Re: [glue-wg] Definition of Memory with Muli-core CPUs.

30 Aug 2007

      glue-wg-bounces@ogf.org on behalf of Burke, S (Stephen) said:
...
This is a known issue - it may be in one of Sergio's trackers already, I know I've mentioned it before.
This was my reply last time this came up (May), probably still about right ...

Like many things this is about as clear as mud :) The way the schema is
written, the RAMSize comes out of the physical host description and
hence was supposed to be the memory for the whole WN. However, for job
submission purposes it's more useful to know how much memory a job will
get, so many sites divide by the number of job slots per CPU. Of course,
in general there is no real guarantee anyway about how much memory a job
will actually get, the values are set by hand so may be wrong, and many
clusters will have WNs with varying amounts of memory ... the last time
this was discussed I think the conclusion was that people should publish
the memory per WN since a) it's what the schema says, b) it is a fairly
well-defined number, and c) a job might get that much if it happens to
get the node to itself or if it shares with a small-memory job.

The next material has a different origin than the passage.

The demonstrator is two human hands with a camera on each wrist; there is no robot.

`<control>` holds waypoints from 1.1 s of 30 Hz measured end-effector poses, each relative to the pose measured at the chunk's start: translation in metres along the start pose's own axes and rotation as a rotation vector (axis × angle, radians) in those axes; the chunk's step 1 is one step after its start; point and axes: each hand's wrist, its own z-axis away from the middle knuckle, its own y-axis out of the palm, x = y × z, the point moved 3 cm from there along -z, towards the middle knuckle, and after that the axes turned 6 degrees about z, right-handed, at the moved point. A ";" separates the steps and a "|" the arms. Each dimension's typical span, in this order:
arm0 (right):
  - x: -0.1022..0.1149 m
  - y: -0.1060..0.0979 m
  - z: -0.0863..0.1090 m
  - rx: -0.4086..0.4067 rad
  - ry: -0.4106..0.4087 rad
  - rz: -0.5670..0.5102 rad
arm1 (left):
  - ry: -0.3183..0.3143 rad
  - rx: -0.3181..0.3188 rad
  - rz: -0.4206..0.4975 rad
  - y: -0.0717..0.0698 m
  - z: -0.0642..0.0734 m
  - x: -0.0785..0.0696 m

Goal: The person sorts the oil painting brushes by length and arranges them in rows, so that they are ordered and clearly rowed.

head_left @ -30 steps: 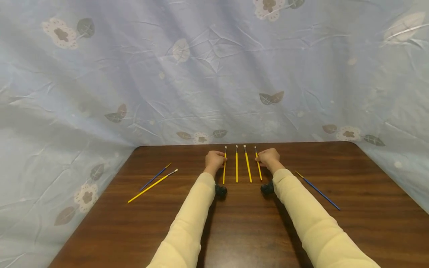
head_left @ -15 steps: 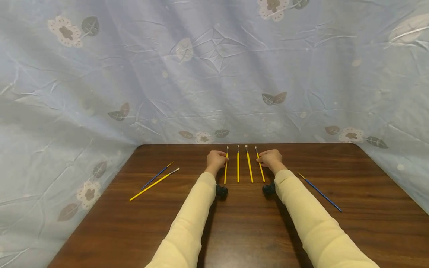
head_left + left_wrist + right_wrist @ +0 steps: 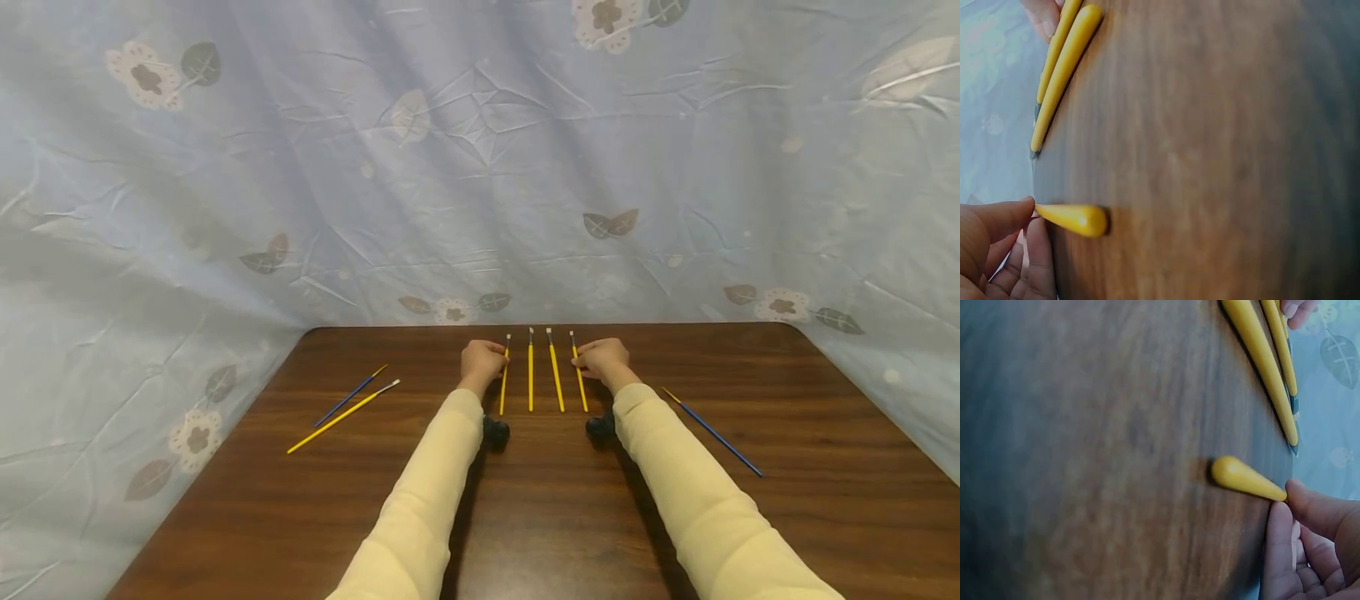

If we
ever had the passing of requirements to the LRMS it could also be used
to ensure that jobs could get memory up to the physical amount in the
machine.

  If you wanted to estimate what you get per job on average the right
value to divide by is not LogicalCPUs but ArchitectureSMPSize - except
that that was defined before we had multi-core and hyperthreading so
it's not entirely clear how to deal with them (personally I would count
them) ... and of course sites don't necessarily configure one slot
per CPU, although it's pretty common. SMPSize does at least look to be
set vaguely sensibly ...

     44 GlueHostArchitectureSMPSize: 1
      1 GlueHostArchitectureSMPSize: 16
    231 GlueHostArchitectureSMPSize: 2
     32 GlueHostArchitectureSMPSize: 4
      1 GlueHostArchitectureSMPSize: 8

Stephen